= TASK DIRECTIONS =
The material must be copied out exactly, line for line.

= RECORDED DATA =
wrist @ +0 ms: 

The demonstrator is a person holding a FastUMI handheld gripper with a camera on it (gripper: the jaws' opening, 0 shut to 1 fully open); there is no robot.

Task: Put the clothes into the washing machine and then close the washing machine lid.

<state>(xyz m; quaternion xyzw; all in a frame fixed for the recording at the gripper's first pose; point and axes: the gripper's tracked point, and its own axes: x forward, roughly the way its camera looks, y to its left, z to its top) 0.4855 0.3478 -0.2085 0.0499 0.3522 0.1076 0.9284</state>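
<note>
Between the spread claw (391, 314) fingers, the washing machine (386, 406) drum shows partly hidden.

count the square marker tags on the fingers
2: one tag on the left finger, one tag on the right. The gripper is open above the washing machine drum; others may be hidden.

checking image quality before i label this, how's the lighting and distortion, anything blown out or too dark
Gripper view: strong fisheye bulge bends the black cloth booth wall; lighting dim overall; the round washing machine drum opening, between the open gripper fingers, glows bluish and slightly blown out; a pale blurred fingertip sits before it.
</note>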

= SOLUTION BELOW =
wrist @ +0 ms: 

The demonstrator is a person holding a FastUMI handheld gripper with a camera on it (gripper: the jaws' opening, 0 shut to 1 fully open); there is no robot.

Task: Put the clothes into the washing machine and then close the washing machine lid.

<state>(xyz m; quaternion xyzw; all in a frame fixed for the recording at the gripper's first pose; point and axes: the gripper's tracked point, and its own axes: x forward, roughly the way its camera looks, y to its left, z to its top) 0.4855 0.3478 -0.2085 0.0499 0.3522 0.1076 0.9284</state>
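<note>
Between the spread claw (391, 314) fingers, the washing machine (386, 406) drum shows partly hidden.

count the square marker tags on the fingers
2: one tag on the left finger, one tag on the right. The gripper is open above the washing machine drum; others may be hidden.

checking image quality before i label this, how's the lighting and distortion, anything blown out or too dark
Gripper view: strong fisheye bulge bends the black cloth booth wall; lighting dim overall; the round washing machine drum opening, between the open gripper fingers, glows bluish and slightly blown out; a pale blurred fingertip sits before it.
</note>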

No additional work remains on the exercise.